In opposition to the defendants' motion, the plaintiff submitted, among other things, an expert affidavit of Alexander Weingarten, a physician board certified in anesthesiology with a subspecialty in pain management. Weingarten acknowledged that the sanitary practices testified to by Varma were consistent with the applicable standards of care for epidural injections. Nevertheless, Weingarten opined that Varma departed from the applicable standards of care by introducing MSSA into the plaintiff's epidural space during the third epidural injection on July 16, 2015. Weingarten explained that the epidural abscess was "located in the very same part of the spine where the epidural injection was performed"; that "[t]he infection and abscess developed to a degree that it began causing symptoms in about 6 days [from the third injection]," which was "completely consistent with the expected amount of time it would take for this type of an infection to progress to the stage where it begins to cause symptoms"; and that had Varma followed the "correct performance of . . . sterile techniques" in accordance with the applicable standards of care, the plaintiff "would not have developed an MSSA infection in the epidural space."

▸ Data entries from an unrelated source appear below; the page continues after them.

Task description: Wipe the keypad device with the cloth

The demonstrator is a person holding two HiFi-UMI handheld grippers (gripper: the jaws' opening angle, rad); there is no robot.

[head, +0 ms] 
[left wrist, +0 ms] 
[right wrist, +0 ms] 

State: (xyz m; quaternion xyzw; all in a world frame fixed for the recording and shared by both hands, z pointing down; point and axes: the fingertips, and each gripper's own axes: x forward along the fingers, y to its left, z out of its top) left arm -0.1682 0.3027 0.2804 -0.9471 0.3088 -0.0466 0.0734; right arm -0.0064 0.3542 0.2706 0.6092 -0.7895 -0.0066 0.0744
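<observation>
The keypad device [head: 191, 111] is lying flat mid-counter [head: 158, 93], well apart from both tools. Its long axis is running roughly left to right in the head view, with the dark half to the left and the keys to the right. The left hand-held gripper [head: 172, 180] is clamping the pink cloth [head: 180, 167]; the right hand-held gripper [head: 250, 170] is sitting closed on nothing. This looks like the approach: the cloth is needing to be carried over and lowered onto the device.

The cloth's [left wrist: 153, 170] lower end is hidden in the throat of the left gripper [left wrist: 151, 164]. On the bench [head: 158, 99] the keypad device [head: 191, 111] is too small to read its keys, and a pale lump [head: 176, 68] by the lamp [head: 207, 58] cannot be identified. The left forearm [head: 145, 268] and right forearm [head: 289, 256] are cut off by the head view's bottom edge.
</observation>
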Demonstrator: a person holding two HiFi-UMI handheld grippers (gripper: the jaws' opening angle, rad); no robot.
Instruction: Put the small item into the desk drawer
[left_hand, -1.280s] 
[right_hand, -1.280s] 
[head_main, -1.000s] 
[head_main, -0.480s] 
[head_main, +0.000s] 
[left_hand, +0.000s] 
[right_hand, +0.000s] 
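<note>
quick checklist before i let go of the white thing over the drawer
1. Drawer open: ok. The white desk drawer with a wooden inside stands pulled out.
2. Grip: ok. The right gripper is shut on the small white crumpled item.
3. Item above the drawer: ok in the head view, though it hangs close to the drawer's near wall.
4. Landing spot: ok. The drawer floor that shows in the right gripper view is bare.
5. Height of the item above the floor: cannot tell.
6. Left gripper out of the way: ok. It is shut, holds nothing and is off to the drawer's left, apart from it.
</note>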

Further, in an attorney affirmation submitted in opposition to the defendants' motion, the plaintiff argued, inter alia, that although the defendants' experts opined that an infection was a possible complication of epidural injections even in the absence of a departure from accepted medical practice, the doctrine of res ipsa loquitur was applicable to raise a triable issue of fact as to whether the defendants negligently administered the epidural injections. The plaintiff contended that the applicability of the doctrine of res ipsa loquitur was supported by Weingarten's opinion that the plaintiff's MSSA infection would not have occurred absent a departure from the accepted standards of care during the administration of the epidural injections.
In an order dated March 10, 2023, the Supreme Court, among other things, granted the defendants' motion for summary judgment dismissing the complaint insofar as asserted against them. On March 24, 2023, the Supreme Court entered a judgment, upon the order, in favor of the defendants and against the plaintiff dismissing the complaint insofar as asserted against the defendants. The plaintiff appeals.
"To prevail on a motion for summary judgment in a medical malpractice action, a defendant must establish, prima facie, either that there was no departure from good and accepted medical practice or that any departure was not a proximate cause of the plaintiff's injuries" (Byrne v Sidhu, 215 AD3d 622, 622).